I have had a very rough year, in which I lost my mom to cancer in October, and then my father suddenly to a heart attack in February. It has been an incredibly painful year. There has also been lots of tension with my siblings as we deal with estate issues and I seem to struggle much more in letting go in terms of estate matters ( especially letting go of my parents’s cottage.) IT is not about money. It is about sentimetal value and holding on to the most profound connection to my parents. The balance of mourning and letting go is a hard balance for me. While I think I honour my grieving, I struggle with letting go of any connection with them, and especially my mom who was my best friend. And during times of extreme tension with some siblings, I am even more preoccuppied and sad.
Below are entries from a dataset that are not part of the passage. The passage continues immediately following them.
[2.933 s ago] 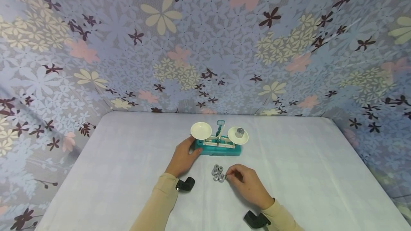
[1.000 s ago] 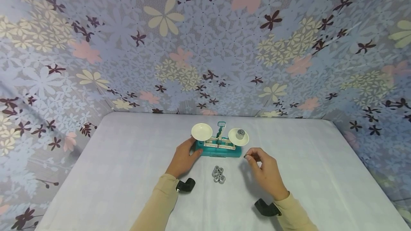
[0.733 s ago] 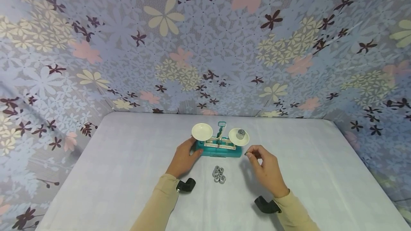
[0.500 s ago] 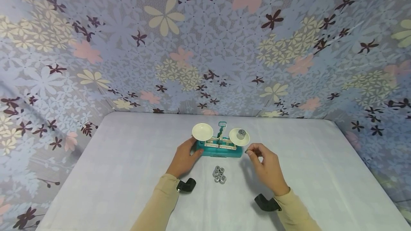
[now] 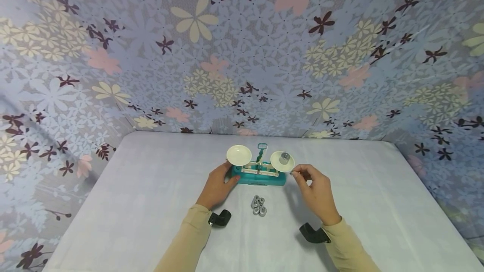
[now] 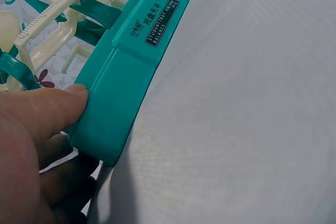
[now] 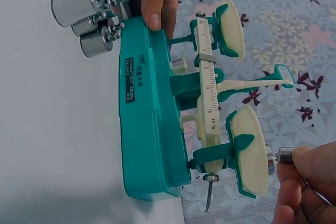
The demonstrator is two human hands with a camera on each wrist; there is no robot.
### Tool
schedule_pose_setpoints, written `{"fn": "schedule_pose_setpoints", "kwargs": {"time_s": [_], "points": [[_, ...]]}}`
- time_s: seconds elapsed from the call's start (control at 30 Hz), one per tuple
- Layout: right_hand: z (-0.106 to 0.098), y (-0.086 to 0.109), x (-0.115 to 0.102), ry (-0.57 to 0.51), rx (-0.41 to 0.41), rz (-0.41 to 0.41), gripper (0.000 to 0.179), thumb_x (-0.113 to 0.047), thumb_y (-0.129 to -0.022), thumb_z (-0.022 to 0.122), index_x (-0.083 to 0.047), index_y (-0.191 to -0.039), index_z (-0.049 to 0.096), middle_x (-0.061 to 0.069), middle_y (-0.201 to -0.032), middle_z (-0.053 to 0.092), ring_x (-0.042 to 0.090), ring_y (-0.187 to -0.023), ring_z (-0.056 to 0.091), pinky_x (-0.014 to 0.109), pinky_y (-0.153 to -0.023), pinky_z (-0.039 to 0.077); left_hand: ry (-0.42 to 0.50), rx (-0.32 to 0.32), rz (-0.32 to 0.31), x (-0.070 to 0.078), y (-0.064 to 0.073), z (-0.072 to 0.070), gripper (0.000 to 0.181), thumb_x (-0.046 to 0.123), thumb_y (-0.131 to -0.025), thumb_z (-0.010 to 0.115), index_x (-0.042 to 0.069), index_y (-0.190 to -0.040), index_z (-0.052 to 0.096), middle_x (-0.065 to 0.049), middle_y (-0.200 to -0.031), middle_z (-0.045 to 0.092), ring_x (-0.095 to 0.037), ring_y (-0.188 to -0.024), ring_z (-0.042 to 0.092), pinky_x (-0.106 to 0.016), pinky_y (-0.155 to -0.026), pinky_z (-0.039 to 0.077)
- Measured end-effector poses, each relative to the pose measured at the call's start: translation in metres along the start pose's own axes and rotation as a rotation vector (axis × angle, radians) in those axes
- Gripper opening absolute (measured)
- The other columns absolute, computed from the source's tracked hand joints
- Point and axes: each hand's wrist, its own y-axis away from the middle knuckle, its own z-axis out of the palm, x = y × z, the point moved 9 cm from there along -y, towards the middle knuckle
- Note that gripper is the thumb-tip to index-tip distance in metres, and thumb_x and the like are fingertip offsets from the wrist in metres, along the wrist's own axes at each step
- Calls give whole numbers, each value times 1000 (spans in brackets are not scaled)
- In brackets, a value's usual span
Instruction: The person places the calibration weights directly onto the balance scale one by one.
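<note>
Inside the tightly pinched right hand (image 5: 316,194) there's this small silver metal cylinder (image 7: 286,155), just beside a round cream plastic pan (image 5: 276,162). Left hand (image 5: 216,185) grips the teal plastic balance (image 7: 147,135).

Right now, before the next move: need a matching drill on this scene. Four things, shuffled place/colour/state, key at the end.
Things
1. left hand
2. right hand
3. cluster of silver weights
4. tray balance base

Place, colour or state
A. on the pale tabletop, on the near side of the balance
B. teal
C. pinching a small metal weight by the right pan
D. holding the balance at its left end

Pairs
1-D
2-C
3-A
4-B
</note>
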Motion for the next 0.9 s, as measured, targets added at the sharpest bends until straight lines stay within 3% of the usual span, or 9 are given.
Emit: {"fn": "schedule_pose_setpoints", "kwargs": {"time_s": [0.13, 0.37, 0.9], "points": [[0, -1, 1, 7, 13, -1, 6, -15, -87, 65, -11, -91, 65, -4, -80, 64, 10, -69, 55, 27, -57, 46, -3, -5, -13, -1, 0, 1, 62, 35, -92, 56, 6, -142, 35, -9, -144, 39, -22, -133, 35, -37, -110, 29], [-1, -6, 2, 23, 41, 8, 7, -14, -85, 68, -11, -91, 66, -4, -77, 62, 10, -68, 53, 20, -54, 40, 2, -2, -12, -2, -1, 2, 62, 34, -92, 57, 7, -143, 35, -9, -144, 39, -22, -132, 35, -38, -110, 29], [2, -18, 4, 43, 64, -35, 6, -11, -83, 69, -10, -88, 67, -2, -76, 62, 10, -65, 51, 19, -51, 39, 8, 3, 8, -1, -1, 0, 62, 34, -91, 57, 6, -142, 35, -9, -143, 40, -22, -132, 36, -37, -110, 30]]}}
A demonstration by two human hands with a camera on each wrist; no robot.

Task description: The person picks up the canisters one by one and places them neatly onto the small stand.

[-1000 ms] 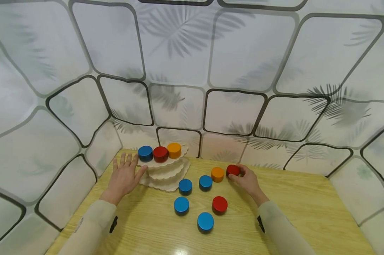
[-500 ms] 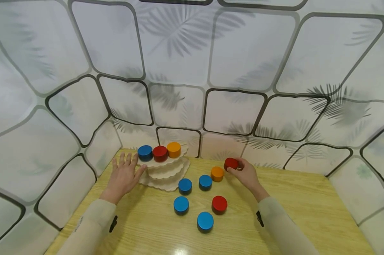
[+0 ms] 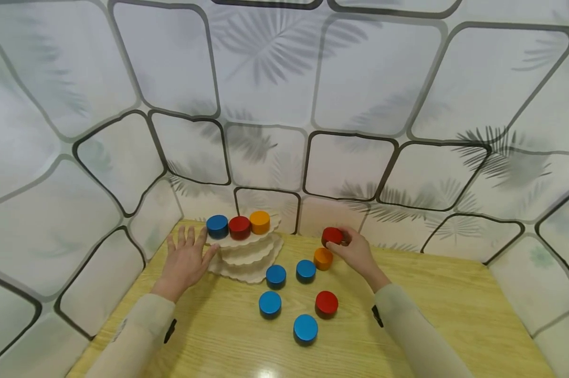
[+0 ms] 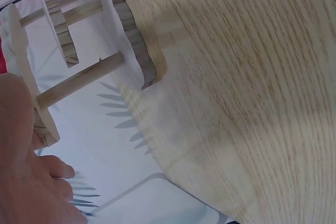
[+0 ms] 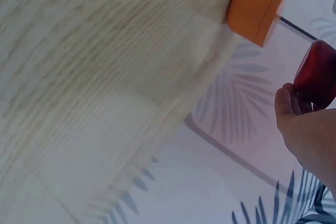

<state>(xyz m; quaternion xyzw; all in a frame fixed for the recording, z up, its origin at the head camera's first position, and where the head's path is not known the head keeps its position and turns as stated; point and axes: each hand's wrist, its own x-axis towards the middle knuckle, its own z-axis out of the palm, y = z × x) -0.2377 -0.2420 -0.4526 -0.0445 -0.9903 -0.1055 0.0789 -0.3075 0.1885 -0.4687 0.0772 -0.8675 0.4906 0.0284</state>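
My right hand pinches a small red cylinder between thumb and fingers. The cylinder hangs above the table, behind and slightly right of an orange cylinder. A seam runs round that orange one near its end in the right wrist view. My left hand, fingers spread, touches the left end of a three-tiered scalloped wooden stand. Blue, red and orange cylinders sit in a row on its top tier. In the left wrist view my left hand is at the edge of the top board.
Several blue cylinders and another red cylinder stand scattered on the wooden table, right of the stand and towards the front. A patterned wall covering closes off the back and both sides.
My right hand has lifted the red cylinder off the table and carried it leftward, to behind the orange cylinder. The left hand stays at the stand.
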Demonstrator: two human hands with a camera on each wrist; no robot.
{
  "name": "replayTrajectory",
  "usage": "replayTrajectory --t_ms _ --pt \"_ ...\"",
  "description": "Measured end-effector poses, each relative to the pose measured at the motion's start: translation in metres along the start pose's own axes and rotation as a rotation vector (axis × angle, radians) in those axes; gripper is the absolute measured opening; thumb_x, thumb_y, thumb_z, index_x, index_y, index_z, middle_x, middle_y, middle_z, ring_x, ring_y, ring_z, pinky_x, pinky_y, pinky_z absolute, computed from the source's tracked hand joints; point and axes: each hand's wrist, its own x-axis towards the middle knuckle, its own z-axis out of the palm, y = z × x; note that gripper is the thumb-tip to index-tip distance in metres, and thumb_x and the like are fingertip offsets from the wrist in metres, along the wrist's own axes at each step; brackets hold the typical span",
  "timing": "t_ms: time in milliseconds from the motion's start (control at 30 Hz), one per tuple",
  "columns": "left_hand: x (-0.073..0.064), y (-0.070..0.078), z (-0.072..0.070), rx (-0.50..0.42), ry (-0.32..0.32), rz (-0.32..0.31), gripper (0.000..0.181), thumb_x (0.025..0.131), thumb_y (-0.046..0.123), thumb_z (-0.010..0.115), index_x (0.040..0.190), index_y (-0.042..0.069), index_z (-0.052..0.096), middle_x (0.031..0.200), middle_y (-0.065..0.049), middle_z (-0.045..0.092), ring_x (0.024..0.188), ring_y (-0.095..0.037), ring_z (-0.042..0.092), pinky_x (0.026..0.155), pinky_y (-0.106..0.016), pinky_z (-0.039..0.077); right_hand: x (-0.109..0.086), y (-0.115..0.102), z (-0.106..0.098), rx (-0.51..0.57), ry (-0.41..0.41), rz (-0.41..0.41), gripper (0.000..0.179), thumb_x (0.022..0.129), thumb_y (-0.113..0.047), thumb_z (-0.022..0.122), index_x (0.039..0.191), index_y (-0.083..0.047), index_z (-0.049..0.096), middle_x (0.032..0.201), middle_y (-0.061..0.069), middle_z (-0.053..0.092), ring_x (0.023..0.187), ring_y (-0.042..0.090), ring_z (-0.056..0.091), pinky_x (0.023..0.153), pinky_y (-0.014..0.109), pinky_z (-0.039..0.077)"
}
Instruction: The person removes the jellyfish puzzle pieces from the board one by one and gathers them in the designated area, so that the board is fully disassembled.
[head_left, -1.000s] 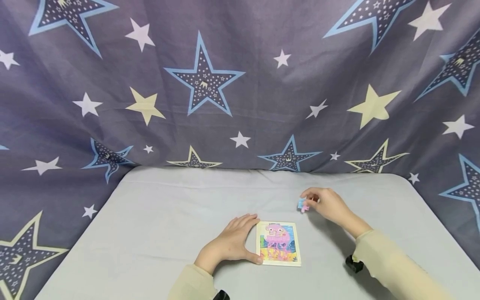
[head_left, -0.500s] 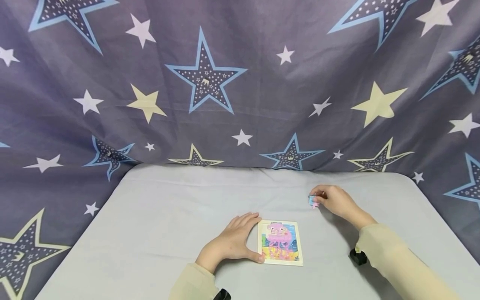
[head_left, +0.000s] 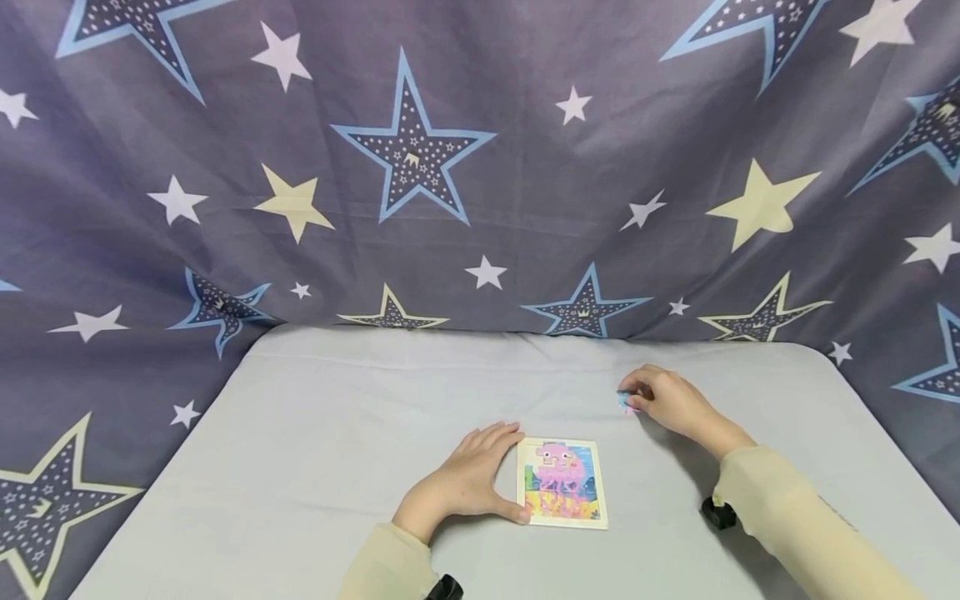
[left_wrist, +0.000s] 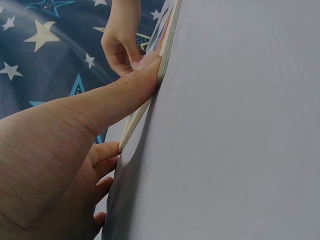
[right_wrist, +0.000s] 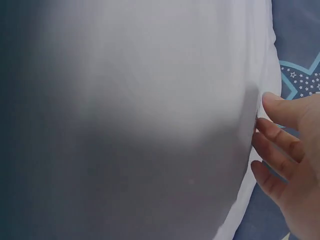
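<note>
A small square jigsaw puzzle with a pink jellyfish picture and a pale frame lies on the table. Bare pale board shows around the jellyfish's eyes. My left hand spans the left side of the frame, its fingers nearly straight. In the left wrist view, its thumb presses on one corner, while the forefinger touches another. Beyond the puzzle to the right, my right hand pinches a blue and pink puzzle piece low over the table. Fingers partly cover that piece; the right wrist view hides it behind the fingers.
The table has a light grey cloth cover. A dark curtain printed with stars hangs behind its far edge. Black wrist devices sit under both sleeves.
My right hand has moved slightly right and away with the puzzle piece, then stayed nearly in place. The piece now shows less between the fingers. My left hand stays at the puzzle frame.
</note>
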Motion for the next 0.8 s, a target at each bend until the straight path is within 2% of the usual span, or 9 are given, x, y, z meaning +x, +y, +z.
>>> replayTrajectory --t_ms 233,433,600,800 --pt "0.0 -0.002 0.001 -0.005 0.002 0.008 0.111 0.066 0.057 0.085 0.153 0.01 0.034 0.161 -0.004 0.027 0.149 -0.026 0.018 0.122 -0.048 0.008 -0.007 -0.009 -0.002 0.0 0.024 -0.005 0.015 0.09 -0.008 0.071 0.104 -0.012 0.072 0.1 0.0 0.065 0.081 0.013 0.056 0.072 0.037 0.049" --pt "0.001 -0.003 0.001 -0.009 0.005 0.006 0.111 0.066 0.058 0.085 0.153 0.011 0.034 0.161 -0.003 0.027 0.15 -0.025 0.017 0.122 -0.047 0.007 -0.017 -0.022 0.003 0.024 0.064 -0.075 0.018 0.087 -0.005 0.073 0.104 -0.011 0.071 0.1 0.0 0.067 0.082 0.012 0.059 0.074 0.037 0.053" --pt "0.0 -0.001 0.001 -0.011 0.005 -0.002 0.112 0.065 0.057 0.086 0.153 0.01 0.035 0.161 -0.005 0.027 0.149 -0.026 0.018 0.122 -0.048 0.008 -0.025 -0.041 0.01 0.072 0.069 -0.13 0.018 0.085 -0.003 0.075 0.101 -0.011 0.072 0.098 -0.003 0.068 0.082 0.009 0.06 0.075 0.036 0.055" --pt "0.0 0.0 0.001 -0.014 0.007 -0.006 0.112 0.064 0.057 0.086 0.152 0.01 0.035 0.161 -0.006 0.028 0.149 -0.027 0.018 0.122 -0.049 0.008 -0.032 -0.069 0.018 0.123 0.04 -0.133 0.018 0.085 -0.005 0.076 0.1 -0.012 0.072 0.096 -0.004 0.068 0.083 0.012 0.061 0.076 0.038 0.054"
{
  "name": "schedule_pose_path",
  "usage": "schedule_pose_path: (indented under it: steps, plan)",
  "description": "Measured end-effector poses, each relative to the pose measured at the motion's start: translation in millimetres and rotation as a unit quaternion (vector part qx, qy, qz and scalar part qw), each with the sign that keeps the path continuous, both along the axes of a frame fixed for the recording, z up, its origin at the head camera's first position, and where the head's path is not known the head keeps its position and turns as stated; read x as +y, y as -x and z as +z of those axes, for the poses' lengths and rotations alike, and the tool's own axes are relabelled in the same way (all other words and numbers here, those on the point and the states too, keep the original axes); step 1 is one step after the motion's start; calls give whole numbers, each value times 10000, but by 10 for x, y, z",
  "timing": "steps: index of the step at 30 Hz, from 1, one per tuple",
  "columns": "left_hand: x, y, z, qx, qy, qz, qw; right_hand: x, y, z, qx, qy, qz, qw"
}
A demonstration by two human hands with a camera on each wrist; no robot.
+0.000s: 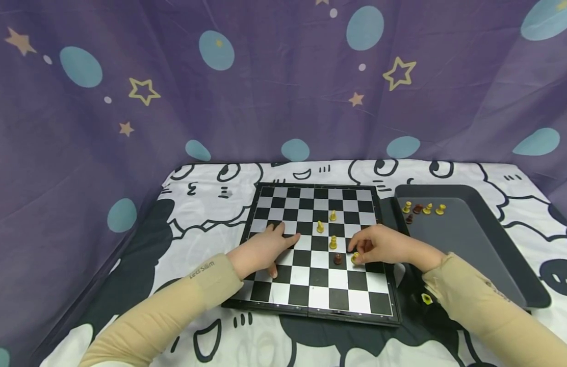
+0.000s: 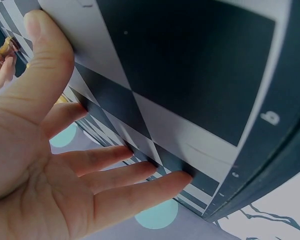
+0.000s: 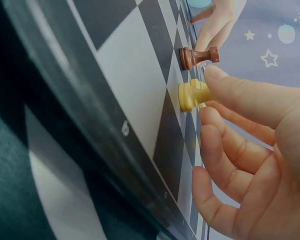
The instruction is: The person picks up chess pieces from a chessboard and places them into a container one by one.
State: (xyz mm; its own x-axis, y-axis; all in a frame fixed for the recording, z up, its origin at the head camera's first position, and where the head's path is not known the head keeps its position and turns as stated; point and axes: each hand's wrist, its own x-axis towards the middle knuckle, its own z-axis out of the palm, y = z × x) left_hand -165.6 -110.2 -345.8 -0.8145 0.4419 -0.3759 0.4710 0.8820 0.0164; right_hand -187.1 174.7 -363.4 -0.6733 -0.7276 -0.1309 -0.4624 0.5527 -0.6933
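A black-and-white chessboard (image 1: 318, 278) lies in front of me. My right hand (image 1: 380, 243) pinches a yellow chess piece (image 3: 189, 96) between thumb and fingers, its base at the board near the right edge. Its top is hidden by the fingers. Right beside it a brown rook (image 3: 194, 58) stands upright on the board. Fingers spread, my left hand (image 1: 265, 247) rests on the left part of the board and holds nothing; in the left wrist view its fingertips (image 2: 182, 179) are at the squares. Three other yellow pieces, one a rook (image 1: 333, 243), stand near the board's middle.
To the right of the board is a dark grey tray (image 1: 476, 244), with several yellow and brown chess pieces (image 1: 428, 208) at its far left corner. A cartoon-print cloth (image 1: 205, 193) covers the table, and a purple curtain (image 1: 283, 102) hangs behind it.
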Motion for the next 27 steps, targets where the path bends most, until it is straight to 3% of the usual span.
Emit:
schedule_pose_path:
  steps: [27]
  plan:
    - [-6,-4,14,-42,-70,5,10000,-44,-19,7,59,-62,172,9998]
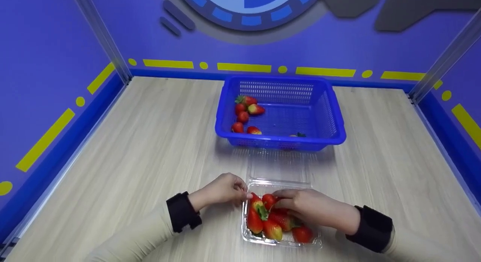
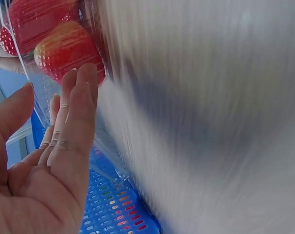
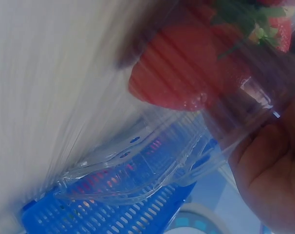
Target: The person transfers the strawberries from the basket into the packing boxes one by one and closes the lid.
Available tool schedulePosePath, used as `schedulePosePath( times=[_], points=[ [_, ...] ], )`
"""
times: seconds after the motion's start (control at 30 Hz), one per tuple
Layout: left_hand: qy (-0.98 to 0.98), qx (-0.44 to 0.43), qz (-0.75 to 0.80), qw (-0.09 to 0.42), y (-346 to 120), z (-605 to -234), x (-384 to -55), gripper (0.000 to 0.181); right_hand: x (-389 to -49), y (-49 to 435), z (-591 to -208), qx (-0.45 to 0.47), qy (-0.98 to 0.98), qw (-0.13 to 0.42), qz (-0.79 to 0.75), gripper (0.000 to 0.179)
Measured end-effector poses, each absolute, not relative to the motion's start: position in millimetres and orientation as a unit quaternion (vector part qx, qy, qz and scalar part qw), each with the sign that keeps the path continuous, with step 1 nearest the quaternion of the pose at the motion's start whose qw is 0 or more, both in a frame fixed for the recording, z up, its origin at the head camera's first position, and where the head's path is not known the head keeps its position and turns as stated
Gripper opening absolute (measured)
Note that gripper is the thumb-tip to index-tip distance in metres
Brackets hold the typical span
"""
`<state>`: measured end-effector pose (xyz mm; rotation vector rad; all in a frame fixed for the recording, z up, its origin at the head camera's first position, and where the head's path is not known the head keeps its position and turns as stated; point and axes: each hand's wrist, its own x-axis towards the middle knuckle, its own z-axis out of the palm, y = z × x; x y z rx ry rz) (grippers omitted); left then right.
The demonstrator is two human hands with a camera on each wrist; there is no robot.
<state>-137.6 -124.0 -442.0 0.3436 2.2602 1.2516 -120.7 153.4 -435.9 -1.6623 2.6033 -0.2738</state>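
A clear plastic clamshell box (image 1: 244, 226) lies open on the table with several strawberries (image 1: 272, 230) inside, some with green leaves. My left hand (image 1: 227, 188) is at the box's left wall. In the left wrist view its fingers (image 2: 72, 122) are nearly straight against the outside of the plastic, below a strawberry (image 2: 72, 51), and the thumb is near the rim. My right hand (image 1: 310, 205) reaches over the right side into the box, fingertips at a small red strawberry (image 1: 269, 200). Its thumb is hidden in the head view; I cannot tell whether it pinches that berry.
Beyond the box stands a blue plastic basket (image 1: 280, 138) holding several strawberries, mostly on its left side. The box's clear lid (image 1: 280, 168) is folded back toward the basket. Blue panels (image 1: 158, 44) enclose the wooden table (image 1: 165, 141) at the back and sides.
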Motion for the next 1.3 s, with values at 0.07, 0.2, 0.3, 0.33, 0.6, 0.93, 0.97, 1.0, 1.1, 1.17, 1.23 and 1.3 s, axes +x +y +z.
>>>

I feel like I am always rushing around whether in my teaching job or appointments to help me deal with personal health issues etc. In all of this, I seem to find myself more isolated and alone, which also saddens me. So I walk around sad, preoccupied and always seem to be rushing.
One night after an appointment, I decided to go to a movie, to lighten my mood. After I was leaving the movie theatre and the credits were rolling, I started to leave. I walked down a few steps to exit the theatre, and because lighting was low, I misgaged the step and fell 5 steps. I fell hard and landed with a big clunk! I badly bruised my arms and knees. Needless to say, it was quite embarassing, and kind people offered to help me get up from the floor. I was shaken up. I have gone to movies so many times, why did I fall and fall so hard,and in such a public way? As I write this 3 days later, I am sore and stiff. Really I feel battered and bruised from the inside out! I have had other health challenges in the past, and a few recent scares, so the last thing I needed, was to get all banged up. Of course worse things could happen, but it was such a strange thing, that all I asked was, ” Why this? Why now?” Is it a message that I am rushing through things too much, moving through life the wrong way, not being aware of things I should be noticing, misgaging other things in my life?”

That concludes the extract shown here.